(WORK TASK)
Return exactly the lines of the records below, starting at the line that contains "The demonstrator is" and ending at the line that contains "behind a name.", with both of those lines kept.

(DATA FOR ANALYSIS)

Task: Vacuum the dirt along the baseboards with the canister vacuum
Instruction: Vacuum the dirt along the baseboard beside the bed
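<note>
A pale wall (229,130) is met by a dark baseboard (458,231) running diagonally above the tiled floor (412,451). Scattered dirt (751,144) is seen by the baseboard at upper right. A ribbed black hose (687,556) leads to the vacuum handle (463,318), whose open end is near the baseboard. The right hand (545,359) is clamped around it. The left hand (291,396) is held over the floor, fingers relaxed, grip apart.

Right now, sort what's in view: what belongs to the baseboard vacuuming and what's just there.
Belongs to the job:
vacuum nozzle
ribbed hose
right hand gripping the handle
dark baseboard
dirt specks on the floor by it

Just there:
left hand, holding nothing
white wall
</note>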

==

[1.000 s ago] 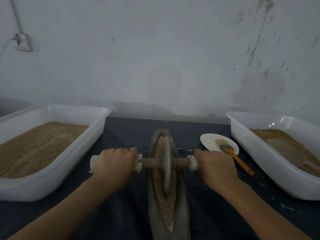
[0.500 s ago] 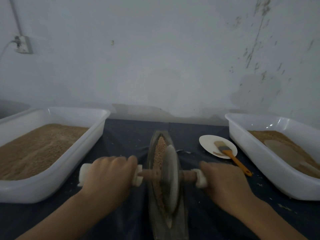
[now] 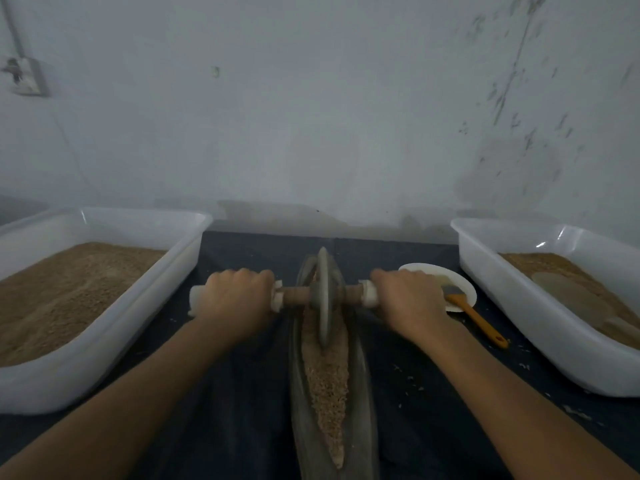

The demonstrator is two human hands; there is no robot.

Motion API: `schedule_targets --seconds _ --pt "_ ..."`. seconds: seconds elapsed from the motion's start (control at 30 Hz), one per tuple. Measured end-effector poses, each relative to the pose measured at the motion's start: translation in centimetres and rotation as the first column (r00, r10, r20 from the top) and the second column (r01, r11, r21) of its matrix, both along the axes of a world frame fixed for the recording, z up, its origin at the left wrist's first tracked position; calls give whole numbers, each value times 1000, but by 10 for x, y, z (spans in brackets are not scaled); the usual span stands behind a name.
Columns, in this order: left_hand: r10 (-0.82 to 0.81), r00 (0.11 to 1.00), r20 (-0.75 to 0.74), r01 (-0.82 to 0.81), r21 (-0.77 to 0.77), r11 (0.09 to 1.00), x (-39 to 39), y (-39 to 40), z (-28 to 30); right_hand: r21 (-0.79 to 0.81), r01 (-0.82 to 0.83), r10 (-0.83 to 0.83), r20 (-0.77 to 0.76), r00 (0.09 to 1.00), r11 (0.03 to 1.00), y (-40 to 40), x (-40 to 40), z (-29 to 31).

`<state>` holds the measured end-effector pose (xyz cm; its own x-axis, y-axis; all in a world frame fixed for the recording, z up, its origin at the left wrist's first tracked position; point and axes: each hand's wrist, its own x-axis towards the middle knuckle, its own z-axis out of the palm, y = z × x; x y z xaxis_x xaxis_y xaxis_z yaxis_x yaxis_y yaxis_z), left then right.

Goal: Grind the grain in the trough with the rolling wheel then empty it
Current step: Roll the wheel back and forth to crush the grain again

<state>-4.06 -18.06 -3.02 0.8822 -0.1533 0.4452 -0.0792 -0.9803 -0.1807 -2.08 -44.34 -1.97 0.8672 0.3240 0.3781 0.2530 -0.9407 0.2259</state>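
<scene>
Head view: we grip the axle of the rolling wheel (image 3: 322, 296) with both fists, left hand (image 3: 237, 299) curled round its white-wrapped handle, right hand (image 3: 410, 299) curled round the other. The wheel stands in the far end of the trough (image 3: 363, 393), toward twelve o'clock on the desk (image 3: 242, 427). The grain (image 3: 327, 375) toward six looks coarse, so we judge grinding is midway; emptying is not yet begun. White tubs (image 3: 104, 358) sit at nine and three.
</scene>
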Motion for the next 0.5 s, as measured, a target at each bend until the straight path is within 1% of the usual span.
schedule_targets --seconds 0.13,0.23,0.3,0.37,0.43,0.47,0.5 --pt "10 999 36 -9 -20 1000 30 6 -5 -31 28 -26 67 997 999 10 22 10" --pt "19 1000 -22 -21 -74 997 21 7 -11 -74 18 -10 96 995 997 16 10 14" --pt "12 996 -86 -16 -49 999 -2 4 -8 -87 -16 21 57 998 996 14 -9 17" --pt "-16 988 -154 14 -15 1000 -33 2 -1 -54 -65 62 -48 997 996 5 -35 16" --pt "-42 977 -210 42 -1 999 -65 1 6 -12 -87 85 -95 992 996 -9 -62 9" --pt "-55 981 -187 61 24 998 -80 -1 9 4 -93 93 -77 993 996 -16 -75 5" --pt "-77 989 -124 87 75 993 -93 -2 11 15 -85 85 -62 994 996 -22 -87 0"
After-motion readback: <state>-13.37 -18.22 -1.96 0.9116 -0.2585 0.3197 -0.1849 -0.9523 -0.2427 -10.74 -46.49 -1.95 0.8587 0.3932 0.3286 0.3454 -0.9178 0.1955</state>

(SOLVED EXERCISE)
The demonstrator is two human hands; there is no robot.

Motion API: `schedule_targets --seconds _ --pt "_ ..."`. seconds: seconds elapsed from the motion's start (control at 30 Hz), one per tuple. Measured end-effector poses, each relative to the pose measured at the motion's start: translation in centimetres and rotation as the first column (r00, r10, r20 from the top) and the second column (r01, r11, r21) of its matrix, both along the axes of a world frame fixed for the recording, z up, its origin at the left wrist's first tracked position; calls give whole numbers, each value times 1000, but by 10 for x, y, z (spans in brackets are not scaled); the usual span stands behind a name.

This answer requires nothing more.